CardioPhenoBiobank.py extracts the cardiovascular features and disease diagnoses we selected from the entire UK Biobank database. Spark SQL is used to gather the features and then after converting to a Pandas dataframe we remove missing values and consolidate any arrayed features into one column, e.g. taking the mean of four consecutive blood pressure measurements.
CardioPhenoExtract.py takes in pre-filtered UK Biobank data and adds a column indicating whether a person has been diagnosed with cardiovascular disease (1) or not (0). Diagnosis is based on ICD10 codes. Smoking and diabetes status are also simplified to a binary representation with a (1) if diagnosed with diabetes or a current/previous smoker and (0) if else, e.g. participant selected "prefer not to answer". A spreadsheet showing the count by sex for the four cardiovascular disease variants is also generated.
preprocess_datasets.py preprocesses the datasets with the following steps:
- Shuffle the overall dataset for randomness. Shuffling at the pre-processing stage (instead of on a per-model basis) guarantees that every model will be evaluated on the same test set, regardless of the differences in the utilized dataset pipeline.
- Extract the 12 different datasets:
- Both sexes, Any disease
- Both sexes, Hypertension
- Both sexes, Ischemic disease
- Both sexes, Conduction disorder
- Female only, Any disease
- Female only, Hypertension
- Female only, Ischemic disease
- Female only, Conduction disorder
- Male only, Any disease
- Male only, Hypertension
- Male only, Ischemic disease
- Male only, Conduction disorder.
- Build iterable dataset collections for streamlined training, hyperparameter tuning, and performance evaluation.
- Pickle the data sets
build_saint_datasets.py builds and saves the datasets in a format that is readily accessible for the SAINT input pipeline. Performs train-val-test splits and applies oversampling to the training set before exporting the datasets.

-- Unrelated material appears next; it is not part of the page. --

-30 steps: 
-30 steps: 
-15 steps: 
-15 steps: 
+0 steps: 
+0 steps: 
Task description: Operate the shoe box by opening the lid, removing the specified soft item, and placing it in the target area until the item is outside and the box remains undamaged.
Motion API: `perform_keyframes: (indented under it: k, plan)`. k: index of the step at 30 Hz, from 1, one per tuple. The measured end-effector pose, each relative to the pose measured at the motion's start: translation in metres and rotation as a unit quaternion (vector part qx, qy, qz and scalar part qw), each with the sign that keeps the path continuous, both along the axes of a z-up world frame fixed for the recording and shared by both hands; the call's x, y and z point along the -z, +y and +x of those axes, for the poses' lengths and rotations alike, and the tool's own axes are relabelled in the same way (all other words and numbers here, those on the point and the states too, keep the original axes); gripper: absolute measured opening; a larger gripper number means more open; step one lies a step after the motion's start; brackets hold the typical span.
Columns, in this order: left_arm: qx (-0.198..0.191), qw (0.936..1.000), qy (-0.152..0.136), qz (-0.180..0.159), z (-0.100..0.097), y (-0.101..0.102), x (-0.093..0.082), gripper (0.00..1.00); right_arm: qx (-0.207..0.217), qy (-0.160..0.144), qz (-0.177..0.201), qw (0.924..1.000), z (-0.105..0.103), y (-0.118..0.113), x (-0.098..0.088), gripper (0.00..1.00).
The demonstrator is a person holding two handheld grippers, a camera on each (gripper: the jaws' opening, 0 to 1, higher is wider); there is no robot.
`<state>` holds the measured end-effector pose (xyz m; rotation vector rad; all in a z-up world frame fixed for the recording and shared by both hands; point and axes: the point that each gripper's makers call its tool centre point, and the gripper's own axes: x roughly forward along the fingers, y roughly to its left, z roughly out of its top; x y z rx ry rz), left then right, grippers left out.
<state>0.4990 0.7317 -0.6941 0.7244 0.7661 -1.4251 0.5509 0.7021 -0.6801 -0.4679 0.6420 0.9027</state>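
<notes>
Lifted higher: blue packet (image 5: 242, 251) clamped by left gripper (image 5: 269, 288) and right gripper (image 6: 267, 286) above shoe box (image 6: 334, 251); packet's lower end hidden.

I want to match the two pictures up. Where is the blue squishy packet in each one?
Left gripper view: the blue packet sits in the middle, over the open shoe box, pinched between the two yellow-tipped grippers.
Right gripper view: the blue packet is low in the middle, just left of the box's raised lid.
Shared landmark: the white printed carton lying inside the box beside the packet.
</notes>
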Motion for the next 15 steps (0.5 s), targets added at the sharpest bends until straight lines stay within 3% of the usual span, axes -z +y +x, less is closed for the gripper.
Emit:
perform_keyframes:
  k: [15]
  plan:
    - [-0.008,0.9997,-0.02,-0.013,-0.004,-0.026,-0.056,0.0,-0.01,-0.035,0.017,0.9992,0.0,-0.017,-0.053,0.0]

aux_functions_data.py implements a library of auxiliary functions for data processing, training set oversampling, and export.
train_mlp_models.py performs the following steps:
- Builds the MLP baseline models
- Trains the MLP baseline models
- Saves the MLP baseline models The Dataset pre-processing scripts have to be executed first. Includes an oversampling step for the training set data.

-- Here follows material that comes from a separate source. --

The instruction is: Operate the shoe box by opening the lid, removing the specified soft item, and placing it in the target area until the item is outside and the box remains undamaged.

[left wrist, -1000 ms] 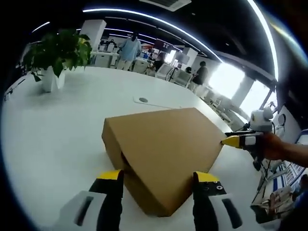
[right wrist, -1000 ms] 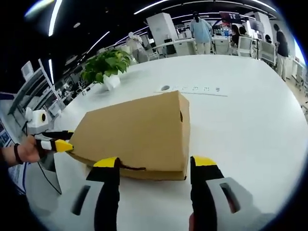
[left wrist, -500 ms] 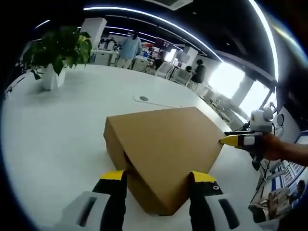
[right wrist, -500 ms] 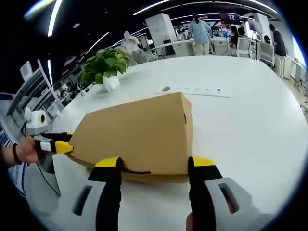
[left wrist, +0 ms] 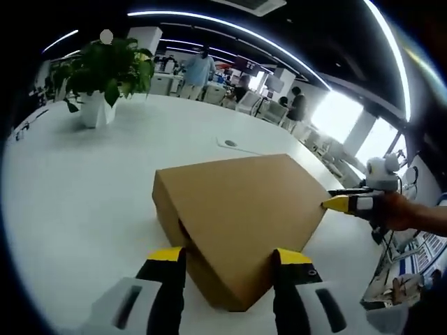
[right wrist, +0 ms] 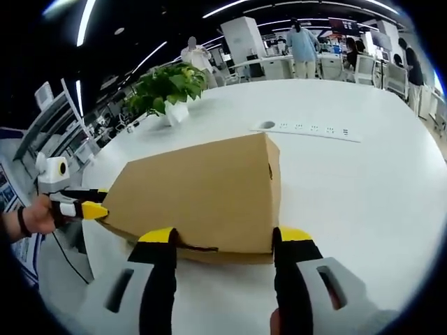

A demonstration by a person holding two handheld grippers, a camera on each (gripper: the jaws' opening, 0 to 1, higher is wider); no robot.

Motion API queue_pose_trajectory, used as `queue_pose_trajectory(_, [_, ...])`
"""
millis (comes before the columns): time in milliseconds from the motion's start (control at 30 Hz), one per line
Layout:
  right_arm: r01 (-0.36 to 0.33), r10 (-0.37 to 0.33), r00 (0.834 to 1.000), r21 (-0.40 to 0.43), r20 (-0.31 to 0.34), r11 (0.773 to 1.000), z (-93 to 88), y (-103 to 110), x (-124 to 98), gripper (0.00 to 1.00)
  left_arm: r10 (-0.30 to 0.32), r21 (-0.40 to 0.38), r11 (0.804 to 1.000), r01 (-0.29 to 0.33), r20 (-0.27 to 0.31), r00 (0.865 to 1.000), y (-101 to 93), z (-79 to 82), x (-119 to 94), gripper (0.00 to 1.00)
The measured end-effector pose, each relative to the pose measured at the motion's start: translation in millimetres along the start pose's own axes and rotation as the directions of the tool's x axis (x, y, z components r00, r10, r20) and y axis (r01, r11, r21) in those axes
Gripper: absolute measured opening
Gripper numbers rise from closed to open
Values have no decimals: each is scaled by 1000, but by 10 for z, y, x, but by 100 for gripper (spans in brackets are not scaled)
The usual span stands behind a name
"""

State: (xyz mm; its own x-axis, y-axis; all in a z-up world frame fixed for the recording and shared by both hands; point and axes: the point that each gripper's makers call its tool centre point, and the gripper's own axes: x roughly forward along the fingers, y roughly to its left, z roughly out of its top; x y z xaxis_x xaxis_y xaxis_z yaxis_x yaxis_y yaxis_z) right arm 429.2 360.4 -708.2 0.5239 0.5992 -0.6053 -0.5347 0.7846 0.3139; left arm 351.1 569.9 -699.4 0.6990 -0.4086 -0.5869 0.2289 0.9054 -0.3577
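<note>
Box (left wrist: pixel 241 216) (one, lid shut), two grippers (left wrist: pixel 229 262) (right wrist: pixel 223 241).

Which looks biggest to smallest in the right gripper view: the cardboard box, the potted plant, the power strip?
1. Cardboard box, by far the largest.
2. Potted plant.
3. Power strip, a thin sliver.
The plant and strip sit farther back on the white table, so their true sizes are unsure.

box (right wrist: pixel 202 195) shut (brown) | right tongs (right wrist: pixel 227 241) spread at near edge
</note>
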Motion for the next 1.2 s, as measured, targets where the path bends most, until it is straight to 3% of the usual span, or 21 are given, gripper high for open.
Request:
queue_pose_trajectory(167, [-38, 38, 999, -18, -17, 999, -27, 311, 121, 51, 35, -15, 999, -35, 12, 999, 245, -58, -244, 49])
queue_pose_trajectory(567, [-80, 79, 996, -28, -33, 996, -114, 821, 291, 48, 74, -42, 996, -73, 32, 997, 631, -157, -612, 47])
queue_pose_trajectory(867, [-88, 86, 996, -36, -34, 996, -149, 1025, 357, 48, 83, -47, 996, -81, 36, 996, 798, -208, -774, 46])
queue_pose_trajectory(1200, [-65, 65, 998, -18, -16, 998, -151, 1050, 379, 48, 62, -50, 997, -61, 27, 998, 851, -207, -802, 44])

aux_functions_mlp.py implements a library of auxiliary functions for building the MLP models.
train_xgb_models.py performs the following steps:
- Initializes the XGBoost ensembles
- Trains the XGBoost ensembles
- Performs random-search hyperparameter tuning for each XGBoost ensemble. The implementation is parallelized on the CPU.
- Saves both the untuned and the tuned XGBoost ensembles. The Dataset pre-processing scripts have to be executed first. Includes an oversampling step for the training set data.
aux_functions_xgb.py implements a library of auxiliary functions for training and tuning the XGBoost ensembles.
SAINT/train_robust.py trains the SAINT model given a pickled dataset (using build_saint_datasets.py) using contrastive pretraining and intersample attention. This function is modified from the Saint repository.
SAINT/data_openml.py implements a library of auxiliary functions for importing the dataset for SAINT training. It was adapted from the Saint repository to allow pickled dataset input, as opposed to OpenML datasets only in the original implementation.
evaluate_all.py performs a comprehensive evaluation of all 60 classifiers on the corresponding 12 test sets. Generates ROC curves and computes the AUC metric for all 60 classifiers.
shap_analysis.py runs a SHAP analysis of feature importance for the 12 tuned XGBoost models with all input features. Generates the corresponding 12 SHAP summary figures.
cross_evaluation.py performs a cross-evaluation AUC-ROC performance analysis in which the XGBoost models trained on one dataset are evaluated on test sets from other datasets. For example, the model trained on the BA dataset (both sexes, any disease) is cross-evaluated on the FA test set (female only, any disease).